David Tejeda helps deliver food and drinks to tables at a small restaurant in Dallas. And another in Sonoma County, California. Sometimes he lends a hand at a restaurant in Los Angeles too.
Tejeda does all this from his home in Belmont, California, by tracking the movements and vital signs of robots that roam around each establishment, bringing dishes from kitchen to table, and carrying back dirty dishes.
Sometimes he needs to help a lost robot reorient itself. “Sometimes it’s human error, someone moving the robot or something,” Tejeda says. “If I look through the camera and I say, ‘Oh, I see a wall that has a painting or certain landmarks,’ then I can localize it to face that landmark.”
Tejeda is part of a small but growing shadow workforce. Robots are taking on more kinds of blue-collar work, from driving forklifts and carrying freshly picked grapes to stocking shelves and waiting tables. Behind many of these robot systems are humans who help the machines perform difficult tasks or take over when they get confused. These people work from bedrooms, couches, and kitchen tables, a remote labor force that reaches into the physical world.

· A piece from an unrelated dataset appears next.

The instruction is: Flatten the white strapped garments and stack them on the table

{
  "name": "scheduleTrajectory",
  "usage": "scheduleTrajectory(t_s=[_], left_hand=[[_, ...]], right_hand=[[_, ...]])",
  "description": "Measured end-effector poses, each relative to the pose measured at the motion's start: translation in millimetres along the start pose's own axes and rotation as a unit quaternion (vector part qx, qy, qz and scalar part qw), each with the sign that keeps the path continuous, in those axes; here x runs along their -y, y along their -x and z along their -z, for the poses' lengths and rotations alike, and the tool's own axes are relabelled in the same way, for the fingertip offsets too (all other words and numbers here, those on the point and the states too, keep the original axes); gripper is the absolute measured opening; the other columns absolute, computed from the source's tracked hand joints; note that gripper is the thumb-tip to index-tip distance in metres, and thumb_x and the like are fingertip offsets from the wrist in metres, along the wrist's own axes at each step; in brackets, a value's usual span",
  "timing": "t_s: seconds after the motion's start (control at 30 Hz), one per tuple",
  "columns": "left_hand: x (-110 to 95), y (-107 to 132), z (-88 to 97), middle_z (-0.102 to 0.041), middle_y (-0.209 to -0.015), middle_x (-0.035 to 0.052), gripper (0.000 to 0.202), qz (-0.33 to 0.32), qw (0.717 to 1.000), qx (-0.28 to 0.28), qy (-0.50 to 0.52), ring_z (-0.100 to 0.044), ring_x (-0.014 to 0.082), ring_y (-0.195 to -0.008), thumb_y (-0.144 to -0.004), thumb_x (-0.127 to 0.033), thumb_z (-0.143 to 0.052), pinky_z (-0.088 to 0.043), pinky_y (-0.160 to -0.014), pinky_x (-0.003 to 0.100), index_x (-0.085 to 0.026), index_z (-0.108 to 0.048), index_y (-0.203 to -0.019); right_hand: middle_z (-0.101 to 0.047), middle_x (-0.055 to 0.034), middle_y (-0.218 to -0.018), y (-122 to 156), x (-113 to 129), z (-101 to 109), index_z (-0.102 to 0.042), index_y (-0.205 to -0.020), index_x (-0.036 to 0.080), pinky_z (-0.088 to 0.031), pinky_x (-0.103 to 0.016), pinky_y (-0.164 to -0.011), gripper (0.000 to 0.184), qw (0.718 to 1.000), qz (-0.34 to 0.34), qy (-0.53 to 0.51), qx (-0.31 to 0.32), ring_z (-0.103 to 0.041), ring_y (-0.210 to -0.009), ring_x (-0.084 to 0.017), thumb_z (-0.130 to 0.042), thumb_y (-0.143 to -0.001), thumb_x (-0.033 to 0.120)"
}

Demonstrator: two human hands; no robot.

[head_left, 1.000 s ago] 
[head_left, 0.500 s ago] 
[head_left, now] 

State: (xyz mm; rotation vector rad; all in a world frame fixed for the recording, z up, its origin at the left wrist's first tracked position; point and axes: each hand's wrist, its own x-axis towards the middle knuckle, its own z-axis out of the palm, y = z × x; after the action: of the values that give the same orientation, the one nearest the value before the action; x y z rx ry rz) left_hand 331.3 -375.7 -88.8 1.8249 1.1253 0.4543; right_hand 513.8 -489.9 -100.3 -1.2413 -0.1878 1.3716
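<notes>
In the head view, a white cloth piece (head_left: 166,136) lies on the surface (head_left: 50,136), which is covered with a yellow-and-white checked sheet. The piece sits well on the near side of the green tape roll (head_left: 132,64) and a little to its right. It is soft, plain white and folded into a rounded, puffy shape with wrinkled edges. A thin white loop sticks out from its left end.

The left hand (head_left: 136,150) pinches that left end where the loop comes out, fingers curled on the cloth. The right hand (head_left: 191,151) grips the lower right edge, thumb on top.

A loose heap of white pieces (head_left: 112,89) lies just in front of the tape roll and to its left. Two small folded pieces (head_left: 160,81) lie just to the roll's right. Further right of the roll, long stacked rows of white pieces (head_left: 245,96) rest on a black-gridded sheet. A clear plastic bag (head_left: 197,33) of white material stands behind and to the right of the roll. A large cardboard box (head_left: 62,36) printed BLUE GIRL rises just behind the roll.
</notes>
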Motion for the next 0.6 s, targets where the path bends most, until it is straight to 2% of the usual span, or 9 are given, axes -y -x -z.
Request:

The need for humans to help the robots highlights the limits of artificial intelligence, and it suggests that people may still serve as a crucial cog in future automation.
“The more automation you inject into a scenario, the more, at least for now, you need those humans there to handle all the exceptions and just watch and supervise,” says Matt Beane, an assistant professor at the University of California, Santa Barbara, who studies robotic automation of manual work.
Human operators have been a feature of some commercial robotic systems for more than a decade. A few years ago, as new robots emerged in different workplaces, it seemed as if human helpers might be just a stopgap, helping until AI improves enough for robots to do things for themselves.
Now, Beane says, it seems that this workforce will continue to grow. “They’re cleaning up after the robot,” he says. “They are the human glue that allows that system to function at 99.96 percent reliability, according to reports given to some VP of automation somewhere.”
Beane says the smartest companies will use input from human operators to improve the AI algorithms that control their robots most of the time. Each time a person labels an object—a chair for example—in an image, it can help train the machine-learning algorithm that the robot uses to navigate.
But training AI this way is challenging, and there seems to be no shortage of new tasks for people to do. Beane says he has yet to come across a company that has successfully replaced human operators by having them train an AI algorithm.
Tejeda works for a company called Bear Robotics. The company’s cofounder and chief operating officer, Juan Higueros, says it is ramping up production of robots to meet growing demand, and also plans to hire dozens more robot operators.
“I do think this is going to become a very important aspect of how robotics companies that are in both structured and unstructured environments are going to have to operate,” Higueros says. He says the company has found an ample supply of workers in pockets of the US, including Texas and Utah.